Projecting Sea Space: States, Littoral Communities and Meanings of Maritime Realm Between Southern Vietnam and Siam over the Gulf of Thailand from 1767 to the 1840s
DOI:
https://doi.org/10.48048/ajac.2026.81Keywords:
Water frontier, Hydrarchy, Gulf of Siam, Littoral communities, Siam, Vietnam, Chanthaburi, Hà Tiên, Overseas Chinese, Maritime Southeast AsiaAbstract
This article investigates the eastern coastline of the Gulf of Siam as a historically significant maritime space that shaped the political and economic dynamics between Siam and Vietnam from the late eighteenth to mid-nineteenth centuries Following the fall of Ayutthaya in 1767, the emerging Siamese state (Thonburi and early Bangkok) and the Nguyễn regime in Vietnam competed for influence over this strategic sea space, particularly focusing on key ports such as Chanthaburi and Hà Tiên. The region became a dynamic zone of interaction marked by naval warfare, commercial expansion, and population mobility. Central to this transformation were overseas Chinese migrants, including Cantonese, Teochew, and Hokkien groups, who established influential littoral communities, contributed to maritime trade, shipbuilding, and local governance, and served as intermediaries between local rulers and broader transregional networks. Drawing on diverse historical sources—maps, chronicles, travelogues, and oral histories in Thai, Vietnamese, French, and English—this study highlights how both Siamese and Vietnamese polities projected power across the Gulf and secured economic resources, particularly during the interregnum between older kingdom collapse and colonial encroachment. Conceptually, the article integrates the frameworks of the water frontier and hydrarchy. While the water frontier emphasizes the Gulf’s fluidity, interconnectedness, and strategic importance, hydrarchy highlights the ways maritime power was organized, negotiated, and contested both from above, through state authority, and from below, through the mobility and autonomy of seafarers, migrants, and coastal communities. By linking these two frameworks, the study challenges land-centric national historiographies that have long marginalized the maritime dimension of state-building. It foregrounds the agency of littoral communities and transnational actors, reinterpreting the eastern Gulf of Siam as a dynamic arena of regional integration, political negotiation, and historical mobility.
Highlights
- This research article reinterprets the eastern Gulf of Siam as a dual arena of governance, demonstrating how Siamese and Vietnamese rulers projected maritime authority across this strategic sea space while littoral communities sustained their own autonomous systems of exchange, mobility, and negotiation.
- The strategic importance of eastern Gulf ports during the interregnum is evident in the ways leaders such as Taksin and Mạc Thiên Tứ relied on coastal bases, transregional trade, and Chinese maritime networks to rebuild power after dynastic collapse.

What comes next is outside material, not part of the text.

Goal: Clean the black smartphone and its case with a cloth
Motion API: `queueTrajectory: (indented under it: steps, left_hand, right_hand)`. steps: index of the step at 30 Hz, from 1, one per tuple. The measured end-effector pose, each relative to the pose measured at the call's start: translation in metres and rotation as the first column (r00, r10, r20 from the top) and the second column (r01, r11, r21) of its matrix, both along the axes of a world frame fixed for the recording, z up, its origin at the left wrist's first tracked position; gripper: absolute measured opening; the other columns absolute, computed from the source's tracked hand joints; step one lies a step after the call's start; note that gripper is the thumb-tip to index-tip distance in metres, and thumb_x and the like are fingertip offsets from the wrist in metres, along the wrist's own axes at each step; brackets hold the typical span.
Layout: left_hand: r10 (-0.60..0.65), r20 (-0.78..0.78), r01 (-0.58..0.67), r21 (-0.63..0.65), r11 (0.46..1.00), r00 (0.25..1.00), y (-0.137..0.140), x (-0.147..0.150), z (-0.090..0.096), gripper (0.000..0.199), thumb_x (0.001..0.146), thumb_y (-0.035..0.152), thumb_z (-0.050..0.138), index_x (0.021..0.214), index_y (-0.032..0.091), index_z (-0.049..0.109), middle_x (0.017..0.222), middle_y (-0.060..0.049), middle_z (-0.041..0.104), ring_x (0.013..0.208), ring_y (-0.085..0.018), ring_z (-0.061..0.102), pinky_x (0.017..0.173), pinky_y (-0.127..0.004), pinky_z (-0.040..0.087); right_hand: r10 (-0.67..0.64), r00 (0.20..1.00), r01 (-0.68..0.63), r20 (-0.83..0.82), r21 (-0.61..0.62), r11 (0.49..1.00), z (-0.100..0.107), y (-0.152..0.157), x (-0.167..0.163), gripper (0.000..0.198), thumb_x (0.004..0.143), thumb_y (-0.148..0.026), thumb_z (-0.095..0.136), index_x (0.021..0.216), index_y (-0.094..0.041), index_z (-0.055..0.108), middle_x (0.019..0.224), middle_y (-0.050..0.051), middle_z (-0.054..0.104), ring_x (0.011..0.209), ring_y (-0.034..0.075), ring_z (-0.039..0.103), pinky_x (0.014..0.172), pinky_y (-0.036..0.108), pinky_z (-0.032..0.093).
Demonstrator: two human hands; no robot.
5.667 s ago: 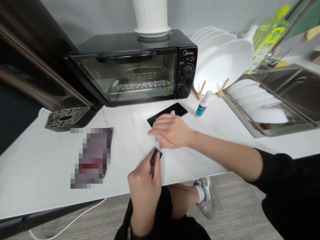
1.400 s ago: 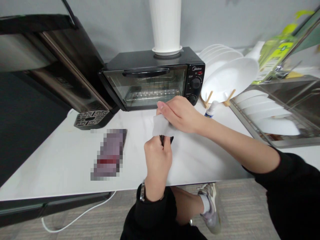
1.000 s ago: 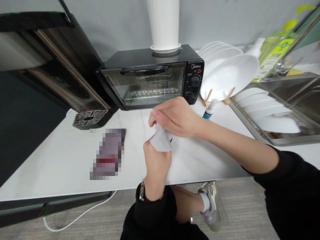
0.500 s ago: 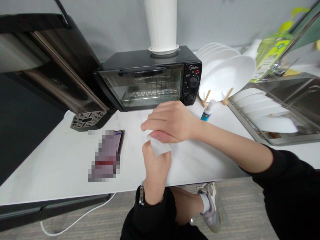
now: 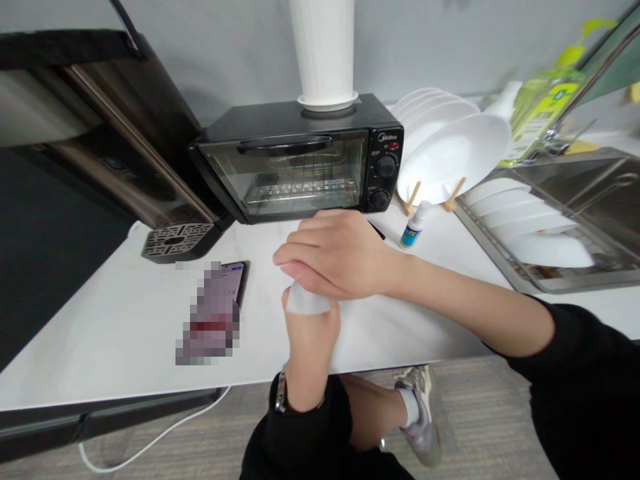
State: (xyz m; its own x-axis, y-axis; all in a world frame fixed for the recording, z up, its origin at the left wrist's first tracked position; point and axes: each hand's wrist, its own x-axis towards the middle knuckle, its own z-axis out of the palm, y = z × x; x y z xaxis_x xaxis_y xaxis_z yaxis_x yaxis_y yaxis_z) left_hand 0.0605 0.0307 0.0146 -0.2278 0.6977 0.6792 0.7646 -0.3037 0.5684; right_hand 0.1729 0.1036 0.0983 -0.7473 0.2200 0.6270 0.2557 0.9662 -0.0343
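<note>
My right hand [image 5: 340,250] lies across the top of my left hand, its fingers closed together. Under its thumb is a thin white tissue [image 5: 309,301], spread over the back of my left hand [image 5: 311,347]. The left hand points away from me above the counter, and its fingers are hidden beneath the right. Beyond my right forearm stands a small blue-labelled bottle [image 5: 411,233] with a white cap. A thin black object [image 5: 377,230] pokes out behind the right hand, mostly hidden.
A black toaster oven [image 5: 300,160] carries a white pot [image 5: 327,53]. To the left are a dispenser machine [image 5: 175,243] and a phone [image 5: 215,313]. White plates [image 5: 453,153] stand racked at the right, near the sink [image 5: 530,283] with more dishes and a soap bottle [image 5: 543,110].
My right hand has slid slightly left and toward me, pressing the tissue flatter over the left hand. More of the small bottle and the black object now shows.
</note>
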Motion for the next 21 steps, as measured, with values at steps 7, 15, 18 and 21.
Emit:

This period also reveals how overseas Chinese communities—Teochew, Cantonese, and Hokkien—emerged as pivotal political actors who shaped regional sovereignty, expanded naval capacity, and formed new Creole elites whose authority rested on commercial influence rather than hereditary lineage.

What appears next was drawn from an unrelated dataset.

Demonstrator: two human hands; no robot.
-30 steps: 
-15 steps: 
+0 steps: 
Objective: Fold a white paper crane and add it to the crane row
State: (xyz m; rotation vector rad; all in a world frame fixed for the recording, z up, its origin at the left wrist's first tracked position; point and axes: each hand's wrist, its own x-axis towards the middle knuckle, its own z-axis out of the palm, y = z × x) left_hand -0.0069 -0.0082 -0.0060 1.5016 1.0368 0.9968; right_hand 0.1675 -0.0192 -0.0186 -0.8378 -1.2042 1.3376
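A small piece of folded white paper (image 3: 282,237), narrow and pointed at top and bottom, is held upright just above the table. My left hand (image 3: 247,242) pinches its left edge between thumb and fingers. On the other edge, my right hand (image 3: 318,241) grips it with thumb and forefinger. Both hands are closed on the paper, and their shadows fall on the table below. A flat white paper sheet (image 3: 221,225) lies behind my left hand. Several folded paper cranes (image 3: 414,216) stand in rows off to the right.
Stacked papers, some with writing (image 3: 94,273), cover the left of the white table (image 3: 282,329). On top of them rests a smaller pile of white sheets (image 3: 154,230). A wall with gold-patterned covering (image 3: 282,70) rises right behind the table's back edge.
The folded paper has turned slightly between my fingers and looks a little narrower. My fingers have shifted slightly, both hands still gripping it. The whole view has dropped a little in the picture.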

- This paper interprets the eastern Gulf of Thailand through the concepts of the water frontier and hydrarchy, showing how overlapping commercial, ethnic, and political networks exercised fluid, negotiated maritime authority that both supported and challenged Siamese and Vietnamese state power. The littoral communities, with their autonomy and navigational reach, established bottom-up hydrarchical structures that extended across ports, islands, and trading fleets, often beyond the control of territorial states.
- The Gulf functioned as a zone of high mobility and refuge, where seafaring communities facilitated political flight, cross-border interactions, and crucial roles for women in providing resources, mediation, and sanctuary during instability.
- Littoral society in the eastern Gulf of Siam was cosmopolitan and hybrid, with diverse groups forming fluid, semi-independent communities that anchored a bottom-up maritime order, reshaping power, identity, and economic life in the region.